Car bombs kill 44, while militants from Islamic State killed at least 300 members of an Iraqi tribe in western Anbar province
Forty-four people were killed and 75 others injured after a series of car bombs struck the Iraqi capital of Baghdad on Sunday, BBC Arabic reported.
A number of those injured were Shia pilgrims visiting Iraq to mark the religious festival of Ashura.
In a separate incident, the Islamic State (IS) group carried out a wave of mass killings, officials said on Sunday, executing more than 300 members of an Iraqi tribe which took up arms against the jihadists.
Women and children were said to be among the scores of members of the Albu Nimr tribe executed over the past 10 days in western Iraq's Anbar province.
Reports of the killings came with Iraq on edge as hundreds of thousands of Shiites prepare to travel to the city of Karbala this week for their annual pilgrimage.
The executions in Anbar came after members of the Sunni Albu Nimr tribe took up arms against IS in the province, large parts of which have been overrun by the group.
Accounts varied as to the number of people killed and timings of the executions, but a statement from Iraq’s Ministry for Human Rights said IS had killed a total of 322 people from the Sunni tribe.
The killings are likely aimed at discouraging resistance from powerful local tribes in Anbar.
Pro-government forces have suffered a string of setbacks in Anbar in recent weeks.
That has prompted warnings that the province, which stretches from the borders with Jordan and Saudi Arabia to the western approach to Baghdad, could fall entirely.
Iraqi security forces, who wilted in the face of an IS offensive earlier this year, are fighting to take back territory seized by the jihadists in the country's Sunni Arab heartland.
IS has declared an Islamic "caliphate" in the territory under its control, imposed its harsh interpretation of sharia law and committed widespread atrocities.
Bomb blast targets Shiites
Like other Sunni extremist groups IS, who may have been behind the bomb blasts, considers Shiites to be heretics and frequently attacks them, posing a major threat to the Ashura religious commemorations, which peak on Tuesday.
The pilgrimage is a major test for a new government headed by Prime Minister Haidar al-Abadi and for Iraq's security forces.
On the Syria-Turkey border, some 150 Iraqi peshmerga fighters were meanwhile preparing to join fellow Kurds in the battle against IS for the town of Kobane, after crossing the frontier late on Friday.
Syrian Kurdish militia have been holding off an IS offensive on Kobane for more than six weeks and the town has become a crucial symbol in the fight against the jihadists.

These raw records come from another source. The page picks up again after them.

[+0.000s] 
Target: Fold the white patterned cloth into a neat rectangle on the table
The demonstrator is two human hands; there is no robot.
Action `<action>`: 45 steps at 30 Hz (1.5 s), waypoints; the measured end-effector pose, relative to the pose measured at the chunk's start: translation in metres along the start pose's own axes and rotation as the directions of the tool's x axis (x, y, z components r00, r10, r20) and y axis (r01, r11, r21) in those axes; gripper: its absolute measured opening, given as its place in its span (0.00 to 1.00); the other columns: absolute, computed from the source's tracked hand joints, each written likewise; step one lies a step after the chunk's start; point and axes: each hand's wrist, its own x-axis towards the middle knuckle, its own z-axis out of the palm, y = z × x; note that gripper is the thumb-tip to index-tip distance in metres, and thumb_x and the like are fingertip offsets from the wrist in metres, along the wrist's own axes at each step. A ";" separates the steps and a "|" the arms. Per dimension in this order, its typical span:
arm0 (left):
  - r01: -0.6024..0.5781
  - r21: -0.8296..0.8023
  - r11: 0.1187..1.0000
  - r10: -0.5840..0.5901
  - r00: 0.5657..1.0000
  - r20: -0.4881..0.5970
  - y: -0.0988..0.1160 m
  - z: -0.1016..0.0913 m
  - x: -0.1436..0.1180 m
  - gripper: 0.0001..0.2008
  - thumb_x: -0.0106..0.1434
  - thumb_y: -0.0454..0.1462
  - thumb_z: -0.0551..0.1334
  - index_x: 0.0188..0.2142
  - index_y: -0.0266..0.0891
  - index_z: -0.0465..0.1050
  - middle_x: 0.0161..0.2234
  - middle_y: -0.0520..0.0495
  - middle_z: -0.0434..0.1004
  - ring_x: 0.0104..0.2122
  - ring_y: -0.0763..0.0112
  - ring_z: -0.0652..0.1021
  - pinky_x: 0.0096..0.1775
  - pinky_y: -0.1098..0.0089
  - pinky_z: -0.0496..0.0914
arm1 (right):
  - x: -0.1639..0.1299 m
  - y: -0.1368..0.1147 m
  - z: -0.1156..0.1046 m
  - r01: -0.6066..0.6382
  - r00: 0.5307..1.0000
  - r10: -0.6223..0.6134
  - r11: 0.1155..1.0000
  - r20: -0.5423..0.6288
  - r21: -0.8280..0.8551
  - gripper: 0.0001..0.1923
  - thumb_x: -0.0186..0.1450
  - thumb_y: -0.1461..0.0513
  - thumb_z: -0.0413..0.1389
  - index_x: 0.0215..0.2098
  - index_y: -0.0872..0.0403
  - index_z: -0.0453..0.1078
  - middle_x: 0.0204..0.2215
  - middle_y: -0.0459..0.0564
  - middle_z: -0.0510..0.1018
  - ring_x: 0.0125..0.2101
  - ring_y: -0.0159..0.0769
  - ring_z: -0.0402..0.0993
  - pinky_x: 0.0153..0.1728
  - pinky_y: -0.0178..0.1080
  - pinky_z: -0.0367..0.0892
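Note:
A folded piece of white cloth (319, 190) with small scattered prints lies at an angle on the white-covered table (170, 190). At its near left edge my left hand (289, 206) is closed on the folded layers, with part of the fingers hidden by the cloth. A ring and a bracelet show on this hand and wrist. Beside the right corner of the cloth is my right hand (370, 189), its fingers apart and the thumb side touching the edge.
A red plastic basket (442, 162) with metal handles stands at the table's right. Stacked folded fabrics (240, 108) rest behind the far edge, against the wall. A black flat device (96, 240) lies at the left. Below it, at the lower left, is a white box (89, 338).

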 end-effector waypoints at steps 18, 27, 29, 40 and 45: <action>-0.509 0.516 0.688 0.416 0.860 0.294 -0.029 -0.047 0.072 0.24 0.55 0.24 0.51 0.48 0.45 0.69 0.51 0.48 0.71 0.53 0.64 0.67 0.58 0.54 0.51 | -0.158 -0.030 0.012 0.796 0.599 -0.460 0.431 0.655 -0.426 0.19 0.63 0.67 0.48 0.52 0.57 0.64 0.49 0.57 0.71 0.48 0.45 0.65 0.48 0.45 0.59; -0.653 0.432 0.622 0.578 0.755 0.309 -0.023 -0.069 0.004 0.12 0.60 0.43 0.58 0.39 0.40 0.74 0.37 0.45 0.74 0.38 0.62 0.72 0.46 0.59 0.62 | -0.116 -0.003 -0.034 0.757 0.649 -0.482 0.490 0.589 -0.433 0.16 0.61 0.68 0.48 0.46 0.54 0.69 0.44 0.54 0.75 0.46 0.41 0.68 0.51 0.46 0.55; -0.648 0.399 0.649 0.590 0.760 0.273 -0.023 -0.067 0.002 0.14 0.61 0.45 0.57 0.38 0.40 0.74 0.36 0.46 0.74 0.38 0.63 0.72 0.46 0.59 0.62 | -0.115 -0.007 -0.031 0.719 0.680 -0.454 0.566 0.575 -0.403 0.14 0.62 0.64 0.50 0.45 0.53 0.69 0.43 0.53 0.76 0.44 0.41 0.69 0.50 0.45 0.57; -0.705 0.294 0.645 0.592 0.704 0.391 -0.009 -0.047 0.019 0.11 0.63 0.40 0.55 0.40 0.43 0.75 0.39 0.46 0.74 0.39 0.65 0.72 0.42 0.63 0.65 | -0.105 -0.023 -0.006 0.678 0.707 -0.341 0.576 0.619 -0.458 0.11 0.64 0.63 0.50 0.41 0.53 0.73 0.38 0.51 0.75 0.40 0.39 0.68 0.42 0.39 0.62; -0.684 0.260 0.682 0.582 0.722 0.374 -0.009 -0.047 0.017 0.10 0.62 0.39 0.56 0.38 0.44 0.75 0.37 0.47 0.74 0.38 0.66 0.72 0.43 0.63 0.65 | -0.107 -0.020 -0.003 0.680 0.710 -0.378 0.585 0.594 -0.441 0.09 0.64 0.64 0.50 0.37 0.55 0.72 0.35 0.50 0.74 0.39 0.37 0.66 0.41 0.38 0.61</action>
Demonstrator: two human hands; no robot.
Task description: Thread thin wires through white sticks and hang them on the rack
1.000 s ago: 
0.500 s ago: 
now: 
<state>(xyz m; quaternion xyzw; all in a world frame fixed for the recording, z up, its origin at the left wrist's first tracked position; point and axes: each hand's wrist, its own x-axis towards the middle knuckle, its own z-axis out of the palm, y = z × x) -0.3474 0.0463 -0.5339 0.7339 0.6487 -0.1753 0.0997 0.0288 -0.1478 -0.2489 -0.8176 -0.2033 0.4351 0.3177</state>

The Syrian Observatory for Human Rights, a Britain-based monitor, said clashes were taking place in the south of the town and Kurdish fighters were shelling IS positions to its east.
The US-led coalition that has launched air raids against IS in Syria and Iraq carried out at least three strikes near Kobane early Sunday, said the Observatory, which relies on a wide network of sources inside the country.
At least 11 jihadists were killed in air strikes and fighting on Saturday, it said.
Heritage sites destroyed
UNESCO chief Irina Bokova on Sunday slammed the "barbaric" destruction of Iraq's cultural heritage, as militants from the Islamic State group destroy age-old sites in areas they control.
Iraq has "thousands of temples, of buildings, of archaeological sites, of objects, that represent a treasure for (all) humanity," Bokova said during a visit to Baghdad.
"We cannot agree that this treasure, that this legacy of human civilisation, is being destroyed in the most barbaric matter," she said.
"We have to act, we don't have time to lose, because extremists are trying to erase the identity, because they know that if there is no identity, there is no memory, there is no history, and we think this is appalling and this is not acceptable."
The Islamic State jihadist group spearheaded a sweeping militant offensive that has overrun much of the country, and has proceeded to destroy sites it considers idolatrous or heretical.
The extremist group has destroyed shrines, churches and precious manuscripts in Mosul, Tikrit and other areas of Iraq it controls and excavated sites to sell objects abroad, in what Bokova has previously described as "cultural cleansing".